### Work item
Your answer should consist of every line in the records that holds "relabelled".

*** Excerpted data ***

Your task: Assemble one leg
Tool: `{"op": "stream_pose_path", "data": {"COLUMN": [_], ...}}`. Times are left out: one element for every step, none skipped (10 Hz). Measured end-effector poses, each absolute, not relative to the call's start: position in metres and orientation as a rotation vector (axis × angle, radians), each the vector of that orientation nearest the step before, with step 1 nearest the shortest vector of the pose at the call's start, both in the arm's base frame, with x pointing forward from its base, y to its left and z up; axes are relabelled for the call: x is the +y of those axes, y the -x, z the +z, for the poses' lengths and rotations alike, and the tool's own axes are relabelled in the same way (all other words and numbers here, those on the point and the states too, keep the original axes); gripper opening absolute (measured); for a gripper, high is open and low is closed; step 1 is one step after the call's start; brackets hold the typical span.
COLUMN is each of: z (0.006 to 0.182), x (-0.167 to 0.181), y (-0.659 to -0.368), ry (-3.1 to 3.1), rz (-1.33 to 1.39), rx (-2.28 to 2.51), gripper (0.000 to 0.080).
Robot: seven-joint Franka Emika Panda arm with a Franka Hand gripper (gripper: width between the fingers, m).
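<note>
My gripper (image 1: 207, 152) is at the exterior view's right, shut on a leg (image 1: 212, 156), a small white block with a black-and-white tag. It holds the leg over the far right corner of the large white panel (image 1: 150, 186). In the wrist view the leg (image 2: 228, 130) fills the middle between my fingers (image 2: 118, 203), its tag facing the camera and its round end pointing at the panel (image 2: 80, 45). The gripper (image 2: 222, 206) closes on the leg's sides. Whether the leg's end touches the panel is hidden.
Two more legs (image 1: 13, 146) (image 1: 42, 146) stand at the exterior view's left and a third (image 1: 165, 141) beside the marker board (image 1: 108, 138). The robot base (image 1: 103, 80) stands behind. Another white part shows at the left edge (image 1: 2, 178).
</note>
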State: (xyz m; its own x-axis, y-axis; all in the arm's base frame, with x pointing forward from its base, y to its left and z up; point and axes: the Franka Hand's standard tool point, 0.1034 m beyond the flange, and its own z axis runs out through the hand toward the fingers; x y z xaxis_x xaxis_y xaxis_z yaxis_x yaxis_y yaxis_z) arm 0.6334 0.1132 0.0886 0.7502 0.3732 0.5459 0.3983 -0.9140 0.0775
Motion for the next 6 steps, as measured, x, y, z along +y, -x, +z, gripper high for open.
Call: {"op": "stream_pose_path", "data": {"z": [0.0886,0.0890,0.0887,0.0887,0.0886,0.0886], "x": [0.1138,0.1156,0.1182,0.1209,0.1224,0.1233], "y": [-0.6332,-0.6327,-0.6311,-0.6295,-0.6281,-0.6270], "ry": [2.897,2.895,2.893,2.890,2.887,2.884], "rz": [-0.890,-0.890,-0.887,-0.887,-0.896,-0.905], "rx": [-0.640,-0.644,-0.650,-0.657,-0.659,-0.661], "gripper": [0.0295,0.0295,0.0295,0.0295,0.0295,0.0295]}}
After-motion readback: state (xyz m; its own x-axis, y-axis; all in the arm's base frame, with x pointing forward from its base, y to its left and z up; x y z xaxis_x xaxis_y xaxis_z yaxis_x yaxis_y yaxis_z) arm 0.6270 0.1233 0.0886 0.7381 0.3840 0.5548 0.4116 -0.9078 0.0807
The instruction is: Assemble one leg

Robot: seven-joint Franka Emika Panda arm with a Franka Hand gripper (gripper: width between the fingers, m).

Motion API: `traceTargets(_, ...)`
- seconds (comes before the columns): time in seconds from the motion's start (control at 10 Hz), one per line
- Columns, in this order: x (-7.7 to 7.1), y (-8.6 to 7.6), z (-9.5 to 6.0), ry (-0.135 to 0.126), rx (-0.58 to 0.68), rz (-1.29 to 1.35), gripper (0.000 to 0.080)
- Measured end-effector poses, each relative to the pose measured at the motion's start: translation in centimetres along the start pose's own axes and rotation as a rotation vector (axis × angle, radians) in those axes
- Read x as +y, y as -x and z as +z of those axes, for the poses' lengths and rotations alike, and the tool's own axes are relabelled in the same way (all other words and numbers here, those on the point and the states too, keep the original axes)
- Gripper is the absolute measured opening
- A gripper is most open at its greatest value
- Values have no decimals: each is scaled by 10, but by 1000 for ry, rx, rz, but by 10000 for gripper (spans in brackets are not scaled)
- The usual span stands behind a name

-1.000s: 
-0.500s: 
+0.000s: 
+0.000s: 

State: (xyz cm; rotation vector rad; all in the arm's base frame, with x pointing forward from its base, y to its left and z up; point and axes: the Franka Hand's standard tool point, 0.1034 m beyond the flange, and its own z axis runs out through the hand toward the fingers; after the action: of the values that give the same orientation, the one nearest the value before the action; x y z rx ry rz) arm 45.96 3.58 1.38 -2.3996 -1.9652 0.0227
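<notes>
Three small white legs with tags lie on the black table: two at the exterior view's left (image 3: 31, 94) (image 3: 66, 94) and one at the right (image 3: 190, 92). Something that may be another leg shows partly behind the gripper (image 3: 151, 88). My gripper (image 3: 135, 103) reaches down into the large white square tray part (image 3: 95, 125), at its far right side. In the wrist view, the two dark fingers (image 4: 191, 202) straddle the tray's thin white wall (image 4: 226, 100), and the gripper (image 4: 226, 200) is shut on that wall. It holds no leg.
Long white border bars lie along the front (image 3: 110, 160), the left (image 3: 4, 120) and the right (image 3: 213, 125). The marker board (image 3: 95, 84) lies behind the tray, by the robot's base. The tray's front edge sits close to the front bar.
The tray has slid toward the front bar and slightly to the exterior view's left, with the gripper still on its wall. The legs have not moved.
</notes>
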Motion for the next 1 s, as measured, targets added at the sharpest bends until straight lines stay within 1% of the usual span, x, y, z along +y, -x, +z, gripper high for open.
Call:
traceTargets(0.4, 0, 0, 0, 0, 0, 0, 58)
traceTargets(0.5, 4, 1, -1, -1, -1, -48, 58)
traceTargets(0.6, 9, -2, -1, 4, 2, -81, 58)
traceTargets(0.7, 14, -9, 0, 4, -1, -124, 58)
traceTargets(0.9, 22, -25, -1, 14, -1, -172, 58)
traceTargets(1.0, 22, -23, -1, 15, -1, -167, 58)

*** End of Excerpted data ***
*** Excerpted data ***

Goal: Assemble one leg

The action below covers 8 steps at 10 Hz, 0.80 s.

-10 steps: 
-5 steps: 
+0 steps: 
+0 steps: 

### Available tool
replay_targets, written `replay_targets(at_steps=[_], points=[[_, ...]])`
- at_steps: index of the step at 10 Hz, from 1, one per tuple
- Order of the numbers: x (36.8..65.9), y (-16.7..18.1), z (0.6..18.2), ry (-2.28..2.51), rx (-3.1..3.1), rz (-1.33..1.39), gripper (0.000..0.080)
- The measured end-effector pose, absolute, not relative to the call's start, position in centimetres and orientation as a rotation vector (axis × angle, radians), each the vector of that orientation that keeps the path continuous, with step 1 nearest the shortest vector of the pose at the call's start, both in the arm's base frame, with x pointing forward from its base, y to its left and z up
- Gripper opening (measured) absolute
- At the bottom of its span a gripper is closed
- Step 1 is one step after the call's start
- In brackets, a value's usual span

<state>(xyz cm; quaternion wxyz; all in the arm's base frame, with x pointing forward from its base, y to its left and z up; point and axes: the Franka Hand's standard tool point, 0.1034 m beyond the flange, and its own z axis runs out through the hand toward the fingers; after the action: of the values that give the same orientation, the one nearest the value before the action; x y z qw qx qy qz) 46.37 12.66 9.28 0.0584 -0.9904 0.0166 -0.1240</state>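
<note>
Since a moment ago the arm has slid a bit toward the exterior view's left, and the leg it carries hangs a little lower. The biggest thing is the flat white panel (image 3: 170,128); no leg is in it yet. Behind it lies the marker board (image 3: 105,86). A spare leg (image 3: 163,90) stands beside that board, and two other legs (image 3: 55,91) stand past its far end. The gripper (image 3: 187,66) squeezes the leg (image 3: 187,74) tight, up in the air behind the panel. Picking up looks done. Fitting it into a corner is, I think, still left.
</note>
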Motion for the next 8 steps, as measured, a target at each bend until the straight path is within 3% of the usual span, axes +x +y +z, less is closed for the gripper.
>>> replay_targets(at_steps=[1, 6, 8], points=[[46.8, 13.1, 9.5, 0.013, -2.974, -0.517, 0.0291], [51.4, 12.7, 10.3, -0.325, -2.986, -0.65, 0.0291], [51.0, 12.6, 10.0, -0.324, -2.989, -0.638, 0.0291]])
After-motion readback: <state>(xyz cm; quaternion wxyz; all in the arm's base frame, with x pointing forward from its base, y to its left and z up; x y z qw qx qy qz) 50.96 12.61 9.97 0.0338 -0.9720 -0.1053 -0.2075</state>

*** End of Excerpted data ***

### Task response
Tool: `{"op": "stream_pose_path", "data": {"COLUMN": [_], ...}}`. Times are left out: one element for every step, none skipped (10 Hz). Measured end-effector poses, each absolute, not relative to the call's start: position in metres and orientation as a rotation vector (axis × angle, radians), each the vector of that orientation nearest the step before, with step 1 nearest the shortest vector of the pose at the call's start, both in the arm's base frame, with x pointing forward from its base, y to its left and z up; axes are relabelled for the call: x is the +y of those axes, y the -x, z the +z, for the poses' lengths and rotations alike, and the tool's own axes are relabelled in the same way (all other words and numbers here, those on the point and the states too, keep the original axes); gripper opening absolute (measured); for a gripper, high is open and low is closed; step 1 is one step after the call's start; brackets hold the typical span.
- Read x as +y, y as -x and z as +z of those axes, for the poses' lengths and rotations alike, and the tool's own axes are relabelled in the same way (all other words and numbers here, those on the point and the states too, keep the original axes)

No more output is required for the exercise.